When you restate the data, keep every word as it is and drop the images.
START THE RECORDS
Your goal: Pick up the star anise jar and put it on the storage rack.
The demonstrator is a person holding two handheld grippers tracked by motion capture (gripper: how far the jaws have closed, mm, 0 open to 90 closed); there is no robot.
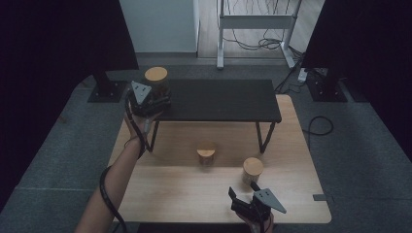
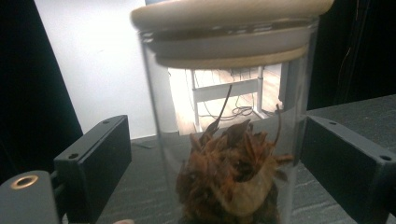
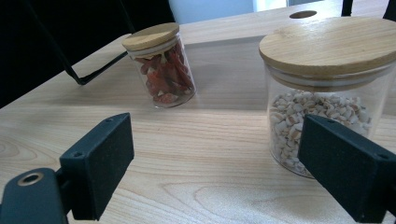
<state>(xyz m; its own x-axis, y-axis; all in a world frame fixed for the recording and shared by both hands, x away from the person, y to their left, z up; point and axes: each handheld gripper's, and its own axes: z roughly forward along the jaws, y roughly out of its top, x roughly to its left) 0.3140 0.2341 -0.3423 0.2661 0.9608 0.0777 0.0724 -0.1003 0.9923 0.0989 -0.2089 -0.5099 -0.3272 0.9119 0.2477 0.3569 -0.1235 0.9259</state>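
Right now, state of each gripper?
Left gripper: open, fingers either side of the glass jar on the black shelf, not gripping.
Right gripper: open, holding nothing.

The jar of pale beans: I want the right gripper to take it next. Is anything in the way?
Nothing visible: bare wooden tabletop lies between the open right gripper and the jar of pale beans; the jar of red pieces stands off to the side.

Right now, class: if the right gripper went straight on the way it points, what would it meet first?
Probably the jar of pale beans, just ahead and toward the right jaw. The right gripper stands open above the wooden table. The jar of red pieces sits farther back; depth is hard to judge.
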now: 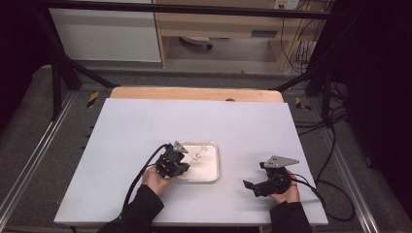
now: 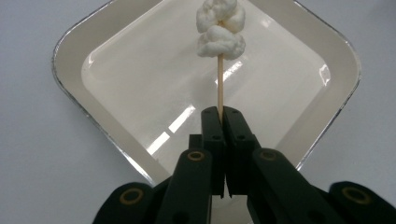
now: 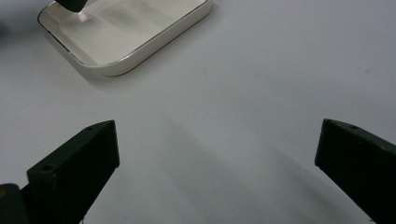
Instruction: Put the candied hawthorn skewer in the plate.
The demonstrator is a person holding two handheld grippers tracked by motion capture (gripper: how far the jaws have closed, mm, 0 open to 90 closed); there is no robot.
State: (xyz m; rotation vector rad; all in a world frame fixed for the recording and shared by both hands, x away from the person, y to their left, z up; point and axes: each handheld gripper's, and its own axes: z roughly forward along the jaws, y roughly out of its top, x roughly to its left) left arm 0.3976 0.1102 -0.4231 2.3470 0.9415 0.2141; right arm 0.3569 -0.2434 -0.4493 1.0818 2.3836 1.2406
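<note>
Pinching a thin wooden skewer (image 2: 220, 86) near its bare lower end, with the left hand-held gripper (image 2: 223, 112) closed tight on the stick and the jaws meeting almost flush around it. Carrying white puffy pieces, marshmallows by the look (image 2: 220, 27), bunched at the far end of the stick, out over the tray (image 2: 70, 88). Judged very light, yet top-heavy: weight sits away from the grip, so likely to pivot or droop between the pads if held loosely. Stick itself judged stiff but slender, liable to snap under a sideways knock or a crushing squeeze. White pieces judged soft and easily dented, perhaps tacky; best left untouched. Best hold judged to be the bare wood, as now, close below the load if more control is wanted.

Sitting on the pale surface (image 1: 126, 131), a shallow cream tray with rounded corners and a thin metallic rim, seen from above (image 1: 216, 165) just ahead of the left hand (image 1: 156, 178). Glossy inside, with nothing lying on its floor as far as can be seen; skewer poised above it, contact with the tray impossible to tell.

Resting well apart to the right, the right hand-held gripper (image 3: 217, 154) with jaws spread wide over bare surface, gripping nothing, tray corner (image 3: 116, 67) off ahead of it.
</note>
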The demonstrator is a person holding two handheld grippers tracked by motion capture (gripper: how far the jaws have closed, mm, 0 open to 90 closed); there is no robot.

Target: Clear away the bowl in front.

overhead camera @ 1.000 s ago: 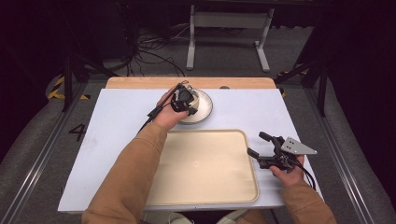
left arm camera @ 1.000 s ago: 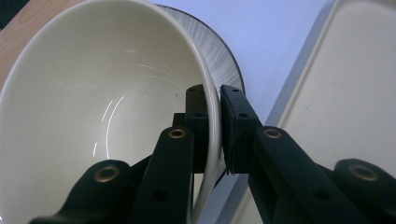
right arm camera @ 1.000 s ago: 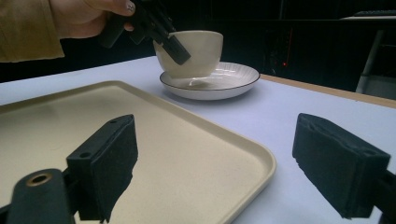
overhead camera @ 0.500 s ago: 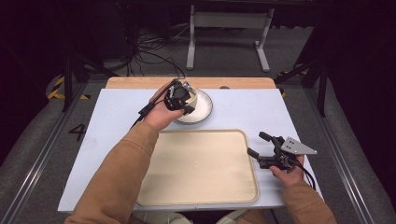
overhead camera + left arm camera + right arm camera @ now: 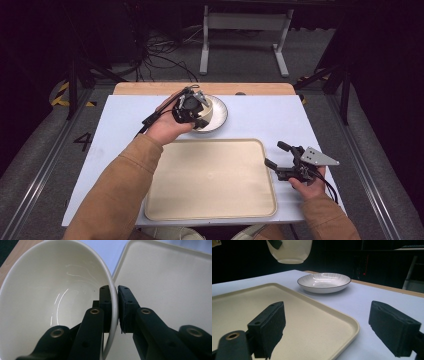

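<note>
The left gripper [image 5: 192, 106], seen in the upper middle of the high view, has its jaws clenched on the rim of a glossy cream ceramic bowl [image 5: 57, 297]: in the left gripper view one pad sits inside the wall and the other outside, pinching the thin lip. In the right gripper view the bowl [image 5: 289, 251] hangs at the top left of the frame, clear of the counter and above a shallow white ribbed plate with a dark rim [image 5: 324, 282].

I judge the step in hand to be carrying the bowl off the plate and toward the beige rectangular plastic tray [image 5: 210, 177] that fills the lower middle of the high view. The next move calls for swinging the bowl across over the tray's raised lip, keeping it level, then lowering it onto the flat, faintly speckled matte floor of the tray before letting go. A rim pinch on smooth glazed ware could slip or let the bowl swing, so a slow descent seems wise.

The right gripper [image 5: 282, 159] rests at the tray's right edge, its jaws released and spread wide with nothing between them, their black pads rough and foam-like.
</note>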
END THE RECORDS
EXERCISE SOLUTION
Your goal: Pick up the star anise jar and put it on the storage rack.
The demonstrator is a person holding two handheld grippers tracked by motion capture (gripper: how far the jaws have closed, mm, 0 open to 90 closed); there is no robot.
<state>(xyz m; its own x-axis, y-axis; all in a world frame fixed for the recording and shared by both hands, x away from the person, y to their left, z up; point and axes: each handheld gripper's, and its own axes: z roughly forward along the jaws, y roughly out of its top, x roughly to its left) 0.3140 0.2341 -0.3423 0.2661 0.9608 0.0777 0.0724 -0.1003 0.9923 0.0989 -0.2089 -0.5099 -0.3272 0.9119 0.2477 0.3569 -0.1235 0.9259</state>
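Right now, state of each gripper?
Left gripper: open, fingers either side of the glass jar on the black shelf, not gripping.
Right gripper: open, holding nothing.

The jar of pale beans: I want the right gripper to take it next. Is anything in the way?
Nothing visible: bare wooden tabletop lies between the open right gripper and the jar of pale beans; the jar of red pieces stands off to the side.

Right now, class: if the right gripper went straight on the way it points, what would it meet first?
Probably the jar of pale beans, just ahead and toward the right jaw. The right gripper stands open above the wooden table. The jar of red pieces sits farther back; depth is hard to judge.
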now: 
now: 
now: 
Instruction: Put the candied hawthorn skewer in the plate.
The demonstrator is a person holding two handheld grippers tracked by motion capture (gripper: how far the jaws have closed, mm, 0 open to 90 closed); there is no robot.
State: (xyz m; rotation vector rad; all in a world frame fixed for the recording and shared by both hands, x away from the person, y to their left, z up; point and axes: each handheld gripper's, and its own axes: z roughly forward along the jaws, y roughly out of its top, x roughly to its left) left arm 0.3976 0.1102 -0.4231 2.3470 0.9415 0.2141; right arm 0.3569 -0.2434 -0.4493 1.0818 2.3836 1.2406
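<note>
Pinching a thin wooden skewer (image 2: 220, 86) near its bare lower end, with the left hand-held gripper (image 2: 223, 112) closed tight on the stick and the jaws meeting almost flush around it. Carrying white puffy pieces, marshmallows by the look (image 2: 220, 27), bunched at the far end of the stick, out over the tray (image 2: 70, 88). Judged very light, yet top-heavy: weight sits away from the grip, so likely to pivot or droop between the pads if held loosely. Stick itself judged stiff but slender, liable to snap under a sideways knock or a crushing squeeze. White pieces judged soft and easily dented, perhaps tacky; best left untouched. Best hold judged to be the bare wood, as now, close below the load if more control is wanted.

Sitting on the pale surface (image 1: 126, 131), a shallow cream tray with rounded corners and a thin metallic rim, seen from above (image 1: 216, 165) just ahead of the left hand (image 1: 156, 178). Glossy inside, with nothing lying on its floor as far as can be seen; skewer poised above it, contact with the tray impossible to tell.

Resting well apart to the right, the right hand-held gripper (image 3: 217, 154) with jaws spread wide over bare surface, gripping nothing, tray corner (image 3: 116, 67) off ahead of it.
</note>
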The demonstrator is a person holding two handheld grippers tracked by motion capture (gripper: how far the jaws have closed, mm, 0 open to 90 closed); there is no robot.

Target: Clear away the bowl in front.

overhead camera @ 1.000 s ago: 
left arm camera @ 1.000 s ago: 
right arm camera @ 1.000 s ago: 
overhead camera @ 0.500 s ago: 
overhead camera + left arm camera + right arm camera @ now: 

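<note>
The left gripper [image 5: 192, 106], seen in the upper middle of the high view, has its jaws clenched on the rim of a glossy cream ceramic bowl [image 5: 57, 297]: in the left gripper view one pad sits inside the wall and the other outside, pinching the thin lip. In the right gripper view the bowl [image 5: 289, 251] hangs at the top left of the frame, clear of the counter and above a shallow white ribbed plate with a dark rim [image 5: 324, 282].

I judge the step in hand to be carrying the bowl off the plate and toward the beige rectangular plastic tray [image 5: 210, 177] that fills the lower middle of the high view. The next move calls for swinging the bowl across over the tray's raised lip, keeping it level, then lowering it onto the flat, faintly speckled matte floor of the tray before letting go. A rim pinch on smooth glazed ware could slip or let the bowl swing, so a slow descent seems wise.

The right gripper [image 5: 282, 159] rests at the tray's right edge, its jaws released and spread wide with nothing between them, their black pads rough and foam-like.
</note>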

No other output is expected for this exercise.